At a global level, the top 1% (60 million people), and
particularly the even more select few in the top 0.01% (600,000 individuals –
there are around 1,200 billionaires in the world), the last 30 years has been
an incredible feeding frenzy.
Inequality has grown dramatically in many countries. In the US the share of
national income going to the top 1% has doubled since 1980 from 10 to 20%. For
the top 0.01% it has quadrupled to levels never seen before.

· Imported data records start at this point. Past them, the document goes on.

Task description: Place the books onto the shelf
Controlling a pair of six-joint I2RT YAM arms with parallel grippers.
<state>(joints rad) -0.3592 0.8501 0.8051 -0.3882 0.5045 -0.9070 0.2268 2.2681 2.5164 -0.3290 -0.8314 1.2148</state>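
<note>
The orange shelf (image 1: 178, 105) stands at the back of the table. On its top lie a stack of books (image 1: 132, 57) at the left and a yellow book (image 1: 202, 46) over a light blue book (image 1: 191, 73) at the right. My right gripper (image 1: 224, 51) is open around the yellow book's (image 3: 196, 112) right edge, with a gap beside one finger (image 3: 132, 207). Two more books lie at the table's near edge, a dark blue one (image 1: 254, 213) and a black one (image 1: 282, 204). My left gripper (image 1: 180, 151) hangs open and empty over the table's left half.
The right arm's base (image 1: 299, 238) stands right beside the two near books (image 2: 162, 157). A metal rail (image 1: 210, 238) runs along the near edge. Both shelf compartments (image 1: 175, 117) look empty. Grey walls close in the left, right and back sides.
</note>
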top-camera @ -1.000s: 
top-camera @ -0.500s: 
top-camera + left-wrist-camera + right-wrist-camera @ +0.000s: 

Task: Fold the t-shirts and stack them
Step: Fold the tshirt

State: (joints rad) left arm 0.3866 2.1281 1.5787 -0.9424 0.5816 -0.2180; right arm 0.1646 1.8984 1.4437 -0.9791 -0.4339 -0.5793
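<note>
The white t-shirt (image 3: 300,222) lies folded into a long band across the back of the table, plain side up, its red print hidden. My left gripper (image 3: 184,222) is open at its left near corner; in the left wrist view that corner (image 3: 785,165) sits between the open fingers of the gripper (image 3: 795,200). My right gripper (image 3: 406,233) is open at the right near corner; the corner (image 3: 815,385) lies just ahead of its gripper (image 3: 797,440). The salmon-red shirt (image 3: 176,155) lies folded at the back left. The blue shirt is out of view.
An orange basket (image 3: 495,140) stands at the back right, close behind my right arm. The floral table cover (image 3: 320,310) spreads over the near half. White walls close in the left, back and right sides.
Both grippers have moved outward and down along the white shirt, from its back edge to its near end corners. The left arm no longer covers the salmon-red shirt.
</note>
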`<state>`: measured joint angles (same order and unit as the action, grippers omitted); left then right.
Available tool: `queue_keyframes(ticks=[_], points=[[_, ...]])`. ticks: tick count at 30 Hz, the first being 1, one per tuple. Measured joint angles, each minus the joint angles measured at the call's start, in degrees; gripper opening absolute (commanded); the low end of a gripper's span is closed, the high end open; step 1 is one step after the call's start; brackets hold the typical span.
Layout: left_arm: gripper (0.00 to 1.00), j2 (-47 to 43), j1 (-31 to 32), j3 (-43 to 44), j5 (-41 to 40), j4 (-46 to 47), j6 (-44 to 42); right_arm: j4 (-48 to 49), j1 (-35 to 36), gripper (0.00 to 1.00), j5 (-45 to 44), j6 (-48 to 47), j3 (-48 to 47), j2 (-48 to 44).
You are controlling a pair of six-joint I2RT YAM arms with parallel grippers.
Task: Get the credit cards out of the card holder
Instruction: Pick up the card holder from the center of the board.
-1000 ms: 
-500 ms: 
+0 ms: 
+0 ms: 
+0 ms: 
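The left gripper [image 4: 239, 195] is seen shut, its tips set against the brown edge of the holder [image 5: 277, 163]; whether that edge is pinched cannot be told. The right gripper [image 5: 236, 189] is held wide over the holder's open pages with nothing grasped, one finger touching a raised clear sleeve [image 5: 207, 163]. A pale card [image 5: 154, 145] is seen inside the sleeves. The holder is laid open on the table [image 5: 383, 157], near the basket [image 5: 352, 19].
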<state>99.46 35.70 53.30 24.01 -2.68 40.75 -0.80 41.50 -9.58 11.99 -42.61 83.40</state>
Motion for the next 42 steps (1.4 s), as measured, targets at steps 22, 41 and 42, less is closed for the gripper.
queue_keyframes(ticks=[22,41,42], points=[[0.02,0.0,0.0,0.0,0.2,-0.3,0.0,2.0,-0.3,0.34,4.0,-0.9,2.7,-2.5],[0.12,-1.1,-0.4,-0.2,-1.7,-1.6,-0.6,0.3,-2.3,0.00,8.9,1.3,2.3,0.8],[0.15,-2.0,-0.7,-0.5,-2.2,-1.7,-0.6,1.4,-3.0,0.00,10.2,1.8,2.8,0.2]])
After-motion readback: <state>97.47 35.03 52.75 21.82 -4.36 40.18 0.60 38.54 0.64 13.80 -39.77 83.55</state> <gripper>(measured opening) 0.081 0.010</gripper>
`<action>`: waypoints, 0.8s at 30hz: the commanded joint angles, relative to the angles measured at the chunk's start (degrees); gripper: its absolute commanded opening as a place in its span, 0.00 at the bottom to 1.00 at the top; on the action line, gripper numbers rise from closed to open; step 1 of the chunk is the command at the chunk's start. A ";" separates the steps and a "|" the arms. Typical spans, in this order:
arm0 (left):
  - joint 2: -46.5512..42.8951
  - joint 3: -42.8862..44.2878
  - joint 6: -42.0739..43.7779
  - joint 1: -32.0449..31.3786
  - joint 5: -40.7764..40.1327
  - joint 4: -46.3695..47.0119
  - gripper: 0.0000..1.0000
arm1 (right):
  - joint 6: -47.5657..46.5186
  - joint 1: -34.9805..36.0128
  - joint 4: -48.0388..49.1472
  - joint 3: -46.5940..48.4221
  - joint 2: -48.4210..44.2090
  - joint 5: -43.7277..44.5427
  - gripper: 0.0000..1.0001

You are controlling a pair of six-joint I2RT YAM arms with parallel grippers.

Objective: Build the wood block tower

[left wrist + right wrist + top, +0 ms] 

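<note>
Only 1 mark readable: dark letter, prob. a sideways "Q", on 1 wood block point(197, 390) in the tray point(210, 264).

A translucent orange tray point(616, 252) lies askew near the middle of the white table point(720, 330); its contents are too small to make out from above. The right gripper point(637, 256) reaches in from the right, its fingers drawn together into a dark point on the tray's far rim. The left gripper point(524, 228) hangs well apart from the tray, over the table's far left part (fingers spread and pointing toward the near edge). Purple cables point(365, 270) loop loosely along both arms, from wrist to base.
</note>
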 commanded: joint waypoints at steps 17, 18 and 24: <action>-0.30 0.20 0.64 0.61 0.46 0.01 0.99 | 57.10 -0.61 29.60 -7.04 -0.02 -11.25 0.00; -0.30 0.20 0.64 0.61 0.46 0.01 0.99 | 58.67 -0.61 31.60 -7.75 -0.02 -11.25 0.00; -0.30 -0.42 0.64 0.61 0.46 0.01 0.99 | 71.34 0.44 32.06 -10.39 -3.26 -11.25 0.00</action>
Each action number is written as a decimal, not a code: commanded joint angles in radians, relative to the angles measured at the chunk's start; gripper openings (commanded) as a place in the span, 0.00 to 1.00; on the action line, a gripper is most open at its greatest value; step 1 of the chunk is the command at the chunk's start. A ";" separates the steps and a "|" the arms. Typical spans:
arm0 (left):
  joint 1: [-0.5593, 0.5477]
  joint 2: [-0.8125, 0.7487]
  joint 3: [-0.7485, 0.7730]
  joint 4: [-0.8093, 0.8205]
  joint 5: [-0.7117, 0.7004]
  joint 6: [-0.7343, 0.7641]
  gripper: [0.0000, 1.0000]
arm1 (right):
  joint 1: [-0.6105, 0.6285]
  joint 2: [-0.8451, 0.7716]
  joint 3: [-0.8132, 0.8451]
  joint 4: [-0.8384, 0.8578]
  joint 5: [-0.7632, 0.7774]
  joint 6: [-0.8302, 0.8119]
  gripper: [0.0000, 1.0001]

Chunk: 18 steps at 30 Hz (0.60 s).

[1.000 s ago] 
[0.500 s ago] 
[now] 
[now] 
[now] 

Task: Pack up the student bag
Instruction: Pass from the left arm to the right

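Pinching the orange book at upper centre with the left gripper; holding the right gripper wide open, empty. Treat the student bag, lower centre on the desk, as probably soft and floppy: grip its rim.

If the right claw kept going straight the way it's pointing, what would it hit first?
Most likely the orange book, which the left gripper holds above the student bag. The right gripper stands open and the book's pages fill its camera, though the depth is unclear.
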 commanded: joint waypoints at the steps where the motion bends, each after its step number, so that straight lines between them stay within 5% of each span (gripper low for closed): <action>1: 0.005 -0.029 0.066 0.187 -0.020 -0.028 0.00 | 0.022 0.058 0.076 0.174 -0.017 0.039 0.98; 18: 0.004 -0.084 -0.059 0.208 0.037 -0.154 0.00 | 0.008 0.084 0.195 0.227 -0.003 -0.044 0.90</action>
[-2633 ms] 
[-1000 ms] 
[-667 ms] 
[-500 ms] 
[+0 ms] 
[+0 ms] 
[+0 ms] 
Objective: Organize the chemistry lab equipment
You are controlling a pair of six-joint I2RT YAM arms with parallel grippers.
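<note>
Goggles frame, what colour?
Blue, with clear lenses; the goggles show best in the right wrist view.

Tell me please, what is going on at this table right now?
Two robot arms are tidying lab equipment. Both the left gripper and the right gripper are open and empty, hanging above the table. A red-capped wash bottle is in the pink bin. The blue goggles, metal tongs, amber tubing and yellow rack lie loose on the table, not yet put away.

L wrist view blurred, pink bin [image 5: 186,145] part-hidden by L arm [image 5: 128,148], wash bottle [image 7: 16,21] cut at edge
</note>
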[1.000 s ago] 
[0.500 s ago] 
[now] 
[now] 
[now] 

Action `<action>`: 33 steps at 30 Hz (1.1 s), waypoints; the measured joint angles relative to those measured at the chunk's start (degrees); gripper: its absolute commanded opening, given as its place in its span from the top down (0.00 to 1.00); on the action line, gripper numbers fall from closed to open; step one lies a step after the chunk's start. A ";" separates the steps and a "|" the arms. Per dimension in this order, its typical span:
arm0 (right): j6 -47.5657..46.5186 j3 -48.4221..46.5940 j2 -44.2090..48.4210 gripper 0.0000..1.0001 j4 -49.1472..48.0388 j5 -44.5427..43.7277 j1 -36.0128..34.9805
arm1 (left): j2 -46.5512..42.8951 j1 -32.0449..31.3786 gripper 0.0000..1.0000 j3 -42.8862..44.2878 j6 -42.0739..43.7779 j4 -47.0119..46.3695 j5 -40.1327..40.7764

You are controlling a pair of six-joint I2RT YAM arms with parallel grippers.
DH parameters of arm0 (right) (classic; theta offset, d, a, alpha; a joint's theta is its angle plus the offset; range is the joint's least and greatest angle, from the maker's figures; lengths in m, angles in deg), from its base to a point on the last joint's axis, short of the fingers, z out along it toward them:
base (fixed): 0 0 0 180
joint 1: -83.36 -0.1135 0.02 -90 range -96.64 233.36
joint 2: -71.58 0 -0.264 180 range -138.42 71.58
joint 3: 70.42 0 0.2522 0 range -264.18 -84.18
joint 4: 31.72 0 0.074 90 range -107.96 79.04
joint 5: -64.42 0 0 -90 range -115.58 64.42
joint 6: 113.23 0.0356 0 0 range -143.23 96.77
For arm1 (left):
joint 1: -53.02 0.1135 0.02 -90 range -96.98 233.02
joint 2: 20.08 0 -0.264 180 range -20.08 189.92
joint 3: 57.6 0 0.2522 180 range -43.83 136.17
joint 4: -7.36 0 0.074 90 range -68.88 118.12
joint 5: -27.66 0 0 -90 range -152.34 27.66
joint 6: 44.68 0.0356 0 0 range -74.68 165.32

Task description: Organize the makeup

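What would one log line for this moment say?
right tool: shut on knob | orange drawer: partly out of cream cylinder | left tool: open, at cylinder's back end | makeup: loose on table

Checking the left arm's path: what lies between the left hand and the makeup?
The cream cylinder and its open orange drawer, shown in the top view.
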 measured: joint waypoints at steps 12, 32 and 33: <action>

This goes way beyond America . In the UK inequality is
rapidly returning to levels not seen since the time of Charles Dickens. In China the top
10% now take home nearly 60% of the income. Chinese inequality levels are now
similar to those in South
Africa , which are now the most unequal
country on earth. Even in many of the poorest countries, inequality has rapidly
grown.
Globally, the incomes of the top 1% have increased 60% in 20
years. The growth in income for the 0.01% has been even greater. Following the
financial crisis, the process has accelerated, with the top 1% further
increasing their share of income.
The luxury goods market has registered double digit growth
every year since the crisis hit. Whether it is a sports car or a super-yacht,
caviar or champagne, there has never been a bigger demand for the most
expensive luxuries.
These are some of the statistics collected
together in “The cost of inequality: how wealth and income extremes hurt us
all”. This is Oxfam’s contribution to an avalanche of analyses and opinions
tumbling out in the days leading up to the gathering of the super-rich and
their hangers-on in Davos this week.
Mostly they are aimed at trying to steer the discussion and
debate amongst the rich and powerful leaders of the global corporations who
make up the membership of World Economic Forum.
But in its oh-so-gentle warning “Occupy protests
demonstrated the increasing public
anger and feeling that inequality has gone too far”, Oxfam
isn’t telling the WEF something it doesn’t know already. “Severe Income
Disparity” is, after all, one of the top ten global risks
featured in the report the WEF commissioned for itself.
There may well be quite a number of well-meaning, even
enlightened multi-billionaires in attendance, in between visits to the ski
slopes. After all, Bill Gates and Warren Buffet are way up there on the list of
the world’s richest and having seen the writing on the wall they’ve committed
to giving away truly huge amounts of money. Buffet is even calling for greater
taxes on the rich.
Oxfam argues that extreme wealth and inequality is
economically inefficient, politically corrosive, socially divisive, environmentally
destructive, unethical and not inevitable. The charity lists a range of
measures to reduce the gap that have worked in the past, and could work in the
future.
But what they don’t do is to look behind the shocking
statistics to explain why the disparity between rich and poor has grown so far
and so fast in the last 30 years. If they did, they’d be looking at a
profit-driven social, economic and political system which for its survival
ensures that the ownership of the world’s resources is concentrated in fewer
and fewer hands
In the good times, at least, the value of those resources
expands by putting more and more people to work and paying them a declining
share of what they produce until they are no longer able to afford the things
they produce. And then, in the consequential bad times (like now), the same
system is driven to destroy the surplus capacity that is the result of all that
accumulation.
So yesterday, the International Labour Organisation reported
that the number of unemployed globally is expected to pass the 200 million mark
this year. The WEF has nothing to offer humanity and the anger that Oxfam
refers to needs to be channelled into making the Davos gathering history.